Water demand is determined by transpiration. Under conditions of low field capacity and high evaporative stomatal activity due to the effects of low shading levels, plants are likely to survive. However, with high radiation and a greater amount of light, the death of the plant is effectively certain [34].
In the experimentation of tree species with different treatments of induced drought paired with minimal, moderate, and intense amounts of light, the results showed that those treatments with the lowest amount of light survived more because soil moisture was better conserved [35].
After applying SiO2 in the substrate or soil for survival, the effect in the rhizosphere was as expected before stages S5 and S6. However, increased plant growth at the 0.8% SiO2 level caused the plant to fail to survive under low available water and permanent wilting point conditions. These results are not shown here. The following can be said about the treatments: (a) MI’s highest values were at the 0.8% SiO2 level and all levels of AS in S6 because plants store SiO2 in their roots [18], and (b) MI’s lowest values were reached at S3–S5 for all levels of SiO2 and S3, respectively. Additionally, in a contradictory result, the low mortality may be due to the growth and vigorous root system effect. Plants, to survive, develop more extensive, deeper, and thicker roots [36,37,38].

3.5. Results by Treatment

Each treatment was evaluated in terms of the number of surviving plants in Figure 5a and the percentage that survived in Figure 5b once the seedlings had emerged. As can be seen, the τ8 treatment (0.4% SiO2 and 87% AS) yielded the highest number of plants that survived adverse conditions; however, in proportion to the emerged seedlings, the τ6 treatment (0.2% SiO2 and 94 AS%) had the highest value.
This section also discusses a method for explaining the hypothetical effect of both AS and SiO2 if they could interact with the best characteristics of each other. It develops the survival efficiency under water stress indexes Sef1 and Sef2, respectively. Table 9 shows SP and SE values for every SiO2 and AS level (fractional numbers). Then, Figure 6 plots the interpolation profile calculated by employing the multiplication of Sef1 and Sef1 values (for every AS level vs. every SiO2 level). The product between both represents the efficiency of the plants to survive or the Index of Survival Efficiency Under Water Stress (SIef). The SIef value is non-dimensional.
Therefore, the hypothetical interaction of SiO2 and AS levels is the best, with 0.4% SiO2 and 97% AS levels. This result demonstrates that the application of these input factors would have the most favorable effect on the survival of Amm plants under conditions of no waterlogging and good field capacity.

3.6. Future Researches

Our research provides an opportunity to perform the Amm vigor test vis à vis the number of leaves and the length of roots. It may also be fruitful to measure the field capacity and permanent wilting point. We may also measure the different biochemical changes when Amm is cultivated in both bio-spaces as well as in open fields. Furthermore, it would be interesting to examine this using a SiO2 micronutrient mixed with water and applied to the soil directly, as well as test the functional genomics and metabolomics of seedlings germinated under 0.0% and 0.4% SiO2 levels.

4. Conclusions

This manuscript researches the effects of multifactorial treatments on the behavior of the Agastache mexicana subspecies mexicana. The results constitute, undoubtedly, a vigor test of the seed lot, given that they were subjected to conditions including (a) the use of peat moss with a low level of nutrients, (b) no sterilization, and (c) water stress (waterlogging and drought).
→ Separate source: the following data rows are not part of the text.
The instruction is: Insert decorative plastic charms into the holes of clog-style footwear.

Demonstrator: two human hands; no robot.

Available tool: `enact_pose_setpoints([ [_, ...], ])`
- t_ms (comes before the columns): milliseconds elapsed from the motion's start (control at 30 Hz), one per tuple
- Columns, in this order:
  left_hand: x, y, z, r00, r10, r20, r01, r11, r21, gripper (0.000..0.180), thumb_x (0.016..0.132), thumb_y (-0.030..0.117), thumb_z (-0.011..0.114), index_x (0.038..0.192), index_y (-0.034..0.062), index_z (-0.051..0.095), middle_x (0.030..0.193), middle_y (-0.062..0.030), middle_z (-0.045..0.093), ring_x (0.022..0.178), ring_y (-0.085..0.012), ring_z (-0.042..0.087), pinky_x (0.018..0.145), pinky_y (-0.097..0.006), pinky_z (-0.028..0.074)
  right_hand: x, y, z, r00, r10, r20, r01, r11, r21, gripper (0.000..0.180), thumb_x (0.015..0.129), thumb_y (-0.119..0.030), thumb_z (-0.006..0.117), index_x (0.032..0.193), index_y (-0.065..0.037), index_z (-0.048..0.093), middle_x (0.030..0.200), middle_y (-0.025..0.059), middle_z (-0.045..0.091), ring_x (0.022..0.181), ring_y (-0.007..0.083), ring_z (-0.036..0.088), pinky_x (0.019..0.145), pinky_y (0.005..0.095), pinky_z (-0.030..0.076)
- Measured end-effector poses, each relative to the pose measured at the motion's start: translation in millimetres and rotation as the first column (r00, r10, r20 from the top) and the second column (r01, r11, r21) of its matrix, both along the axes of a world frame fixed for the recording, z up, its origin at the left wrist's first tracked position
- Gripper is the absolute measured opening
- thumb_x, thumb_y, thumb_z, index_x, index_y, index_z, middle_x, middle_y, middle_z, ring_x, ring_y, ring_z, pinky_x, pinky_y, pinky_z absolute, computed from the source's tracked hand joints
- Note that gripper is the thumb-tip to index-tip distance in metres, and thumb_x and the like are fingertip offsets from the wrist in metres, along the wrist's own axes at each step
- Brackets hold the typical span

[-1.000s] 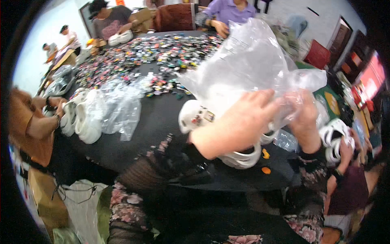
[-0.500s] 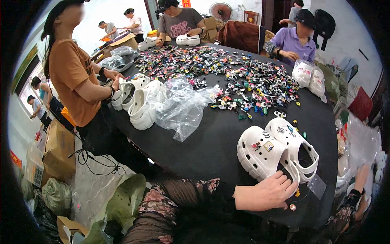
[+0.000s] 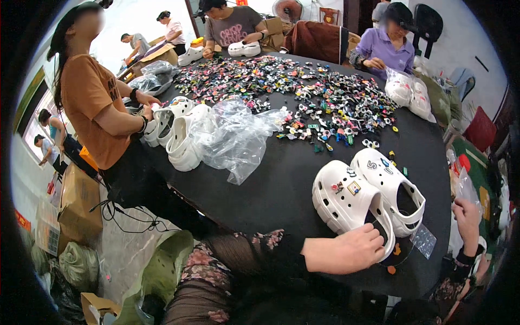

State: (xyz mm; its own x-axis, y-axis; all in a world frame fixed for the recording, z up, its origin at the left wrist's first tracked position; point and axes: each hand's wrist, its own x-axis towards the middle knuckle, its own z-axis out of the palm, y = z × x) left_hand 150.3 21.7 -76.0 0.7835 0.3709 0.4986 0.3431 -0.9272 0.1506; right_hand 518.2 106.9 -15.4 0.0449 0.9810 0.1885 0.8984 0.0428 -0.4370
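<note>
A pair of white clogs stands on the black table in front of me. My left hand (image 3: 346, 250) is closed on the heel strap of the nearer clog (image 3: 342, 201), which carries a few small charms. The farther clog (image 3: 385, 177) leans against it, also with charms on its top. Beside the table's right edge, my right hand (image 3: 467, 223) is raised, its fingers pinched on a clear plastic bag (image 3: 468, 189). By the heels lie a small clear packet (image 3: 424, 240) with a thin loop, and two orange pieces, one of them a round charm (image 3: 391, 270).
A wide heap of colourful shoe charms (image 3: 325, 108) covers the table's far half. Left of it lie a crumpled clear bag (image 3: 238, 141) and more white clogs (image 3: 184, 143). People work around the table. Bagged clogs (image 3: 409, 92) sit at the far right.
My right hand has come up and in toward the table edge with the clear bag. My left hand stays on the heel strap, and the clogs have hardly moved.
</note>
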Motion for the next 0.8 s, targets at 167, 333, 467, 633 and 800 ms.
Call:
enact_pose_setpoints([
  [167,-37.4,-5.8,30.6,0.990,-0.094,-0.101,0.079,0.986,-0.146,0.021,0.076,0.018,0.062,0.087,0.0036,0.052,0.083,-0.0080,0.049,0.083,-0.0218,0.049,0.075,-0.033,0.038,-81.1,-8.0,12.3,0.911,0.405,-0.080,-0.402,0.914,0.054,0.030,0.078,-0.006,0.061,0.106,0.004,0.059,0.091,0.0126,0.061,0.073,0.0173,0.057,0.069,0.0277,0.047],
  [333,-75.4,-4.6,53.0,0.982,-0.105,-0.156,0.075,0.979,-0.188,0.017,0.077,0.018,0.062,0.083,0.0048,0.052,0.081,-0.0067,0.049,0.082,-0.0210,0.050,0.075,-0.033,0.038,-101.9,9.8,-9.2,0.870,0.452,-0.199,-0.456,0.890,0.027,0.043,0.080,-0.005,0.059,0.121,0.002,0.050,0.106,0.0108,0.058,0.081,0.0166,0.056,0.073,0.0272,0.046],
  [467,-107.1,-6.7,62.2,0.967,-0.050,-0.249,0.000,0.981,-0.196,0.015,0.078,0.018,0.061,0.080,0.0064,0.052,0.081,-0.0050,0.048,0.081,-0.0203,0.049,0.077,-0.032,0.037,-117.3,15.9,-17.4,0.765,0.423,-0.487,-0.558,0.811,-0.172,0.048,0.086,-0.016,0.054,0.127,0.006,0.043,0.097,0.0040,0.057,0.079,0.0073,0.051,0.070,0.0219,0.044],
  [633,-145.8,-20.5,67.3,0.946,0.049,-0.320,-0.112,0.977,-0.182,0.012,0.078,0.018,0.061,0.078,0.0099,0.052,0.077,-0.0032,0.045,0.083,-0.0191,0.049,0.085,-0.035,0.037,-153.7,4.0,-5.8,0.699,0.405,-0.589,-0.651,0.702,-0.289,0.055,0.080,-0.008,0.053,0.132,0.003,0.037,0.089,0.0022,0.059,0.078,0.0065,0.054,0.067,0.0222,0.044],
  [800,-168.3,-24.6,72.6,0.936,0.109,-0.335,-0.178,0.967,-0.181,0.012,0.076,0.018,0.062,0.074,0.0111,0.053,0.076,-0.0024,0.046,0.084,-0.0196,0.050,0.086,-0.036,0.037,-178.2,-14.0,-1.7,0.780,0.515,-0.356,-0.615,0.736,-0.283,0.061,0.080,-0.007,0.053,0.135,0.005,0.031,0.085,0.0206,0.063,0.075,0.0180,0.063,0.069,0.0302,0.049],
])
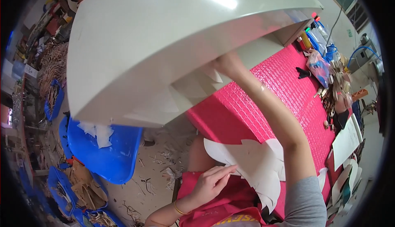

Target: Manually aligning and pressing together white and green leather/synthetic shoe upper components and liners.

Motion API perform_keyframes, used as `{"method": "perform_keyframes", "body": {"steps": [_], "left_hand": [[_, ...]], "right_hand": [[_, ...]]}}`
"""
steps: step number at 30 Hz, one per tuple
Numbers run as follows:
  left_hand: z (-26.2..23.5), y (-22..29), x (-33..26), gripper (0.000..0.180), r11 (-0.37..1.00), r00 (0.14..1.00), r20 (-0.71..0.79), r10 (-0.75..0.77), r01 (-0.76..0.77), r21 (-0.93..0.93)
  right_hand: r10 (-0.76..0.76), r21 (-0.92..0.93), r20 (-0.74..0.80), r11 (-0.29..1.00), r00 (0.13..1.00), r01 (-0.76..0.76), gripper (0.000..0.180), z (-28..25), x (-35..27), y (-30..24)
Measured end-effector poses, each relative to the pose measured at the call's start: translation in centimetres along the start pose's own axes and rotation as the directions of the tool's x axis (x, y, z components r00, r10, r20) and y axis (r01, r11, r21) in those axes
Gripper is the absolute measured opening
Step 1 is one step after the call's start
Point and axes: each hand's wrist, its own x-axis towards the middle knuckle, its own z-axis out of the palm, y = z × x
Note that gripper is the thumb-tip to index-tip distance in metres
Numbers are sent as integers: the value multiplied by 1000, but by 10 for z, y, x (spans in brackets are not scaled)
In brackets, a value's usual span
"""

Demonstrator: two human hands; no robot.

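Under the curved front of a large cream machine housing (135,50), my right hand (228,65) is closed, its fingertips partly hidden by shadow. A small pale sheet piece (214,76) juts from beneath its fingers. My left hand (212,182), with a gold bracelet at the wrist, is low at the middle with its fingers pressed together. Its fingertips are beside cut white sheet pieces (247,161) with curved, scalloped edges, which lie over my lap and the pink table edge. What those fingers hold, if anything, cannot be made out.
A pink quilted cover (296,99) spreads over the table at right, with bags, tools and a notepad (347,142) along its far side. To the left, a blue tub (103,153) contains white scraps. Cord bundles (53,66) lie behind it, and scraps litter the floor.
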Motion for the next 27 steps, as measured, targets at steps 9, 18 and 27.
{"method": "perform_keyframes", "body": {"steps": [9,18,27], "left_hand": [[13,11,-31,25,994,986,165,35,-52,97],[22,-37,-41,20,956,988,-65,-143,155,251],[32,-54,-9,18,554,906,107,-410,340,-760]], "right_hand": [[-5,-536,86,843,996,50,33,8,-57,-33],[331,-207,55,927,942,-313,15,-37,-35,-51],[480,-341,215,853,850,-395,44,-71,-238,-176]]}}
The application of AS and SiO2 supported plant survival. The emergence and mortality of seeds begin in S1 and, therefore, were a result of a test seed’s vigor due to the waterlogging effect. When conditions changed toward the drought effect, mortality increased slowly, describing an “S” double profile. The maturation and growth of seedlings and plants occurred because they developed more extensive, deeper, and thicker roots and supported the best use of water despite low-level nutrients in the substrate, as demonstrated by survival. Our final survival percentages were 15.4, 82.0, and 78.5% for AS levels of 38, 87, and 94%, respectively, and 58.3, 67.2, 64.2, and 51.5% for SiO2 levels of 0.0, 0.2, 0.4, and 0.8%, respectively. Finally, the hypothetical interaction of treatments yielded a result of 94% AS and 0.4% SiO2 as the best SIef value.

Supplementary Materials

The following supporting information can be downloaded at: https://www.mdpi.com/article/10.3390/horticulturae9090995/s1, Figure S1: (a) Seed size; (b) enlarged seed; (c) trays with sown seeds; (d) bio-space; (e,f) seedlings; (g) plant.

Author Contributions

Conceptualization by J.R.-M. and R.S.-G.; Methodology by M.A.G.-S. and T.d.J.A.-Z.; Software by J.L.F.-M.; Validation of data by M.T.Z.-Á., K.A.A.-C., R.U.-P. and E.J.D.-N.; Formal Analysis by J.R.-M., J.L.F.-M., B.C.-L., E.J.D.-N. and I.M.-V.; Investigation by M.A.G.-S., T.d.J.A.-Z., R.S.-G. and J.M.-B.; Resources by J.L.F.-M., K.A.A.-C., B.C.-L., E.J.D.-N. and J.M.-B.; Data curation by R.U.-P., J.R.-M., M.T.Z.-Á., K.A.A.-C. and I.M.-V.; Writing by J.R.-M.; Writing—review and editing by J.L.F.-M.; Visualization by T.d.J.A.-Z.; Supervision by M.A.G.-S., M.T.Z.-Á. and K.A.A.-C.; Project Administration by M.A.G.-S., T.d.J.A.-Z., M.T.Z.-Á. and K.A.A.-C.; Funding Acquisition by R.U.-P. and M.A.G.-S. All authors have read and agreed to the published version of the manuscript.

Funding

This research received no external funding.

Acknowledgments

We thank CONACyT for supporting this manuscript via project 3981370 as well as the research stay from Judith Morales Barrera. We are also grateful to the Instituto Politécnico Nacional, the Unidad CICATA Legaria, SIP-20231292, the authors want to honor CICATA-IPN Legaria for its 27th Anniversary; and the Universidad Autónoma de Guerrero, Facultad de Ciencias Agropecuarias y Ambientales. We are also grateful to Diatomix Company for its supply and advice on using SiO2. We also thank the master, Uriel Hernández Ramirez, for their support of this article. We appreciate the advice of engineer Emmanuel González from COSMOCEL. Finally, we are especially grateful to Kevin M. Anzzolin of Christopher Newport University, a lecturer of Spanish, for polishing the English redaction and to Flaviano Godinez Jaimes due to his support in the very valuable statistical analysis.

Conflicts of Interest

The authors declare no conflict of interest.

References

  1. García-Sevilla, R. Respuesta a Estrés Hídrico de Agastache mexicana subsp. Mexicana (Toronjil morado), Debido al Uso de Dióxido de Silicio Amorfo, Sombra y Prefactibilidad Comercial. Bachelor´s Thesis, Facultad de Ciencias Agropecuarias y Ambientales, Universidad Autónoma de Guerrero, Chilpancingo, Mexico, 2022. [Google Scholar]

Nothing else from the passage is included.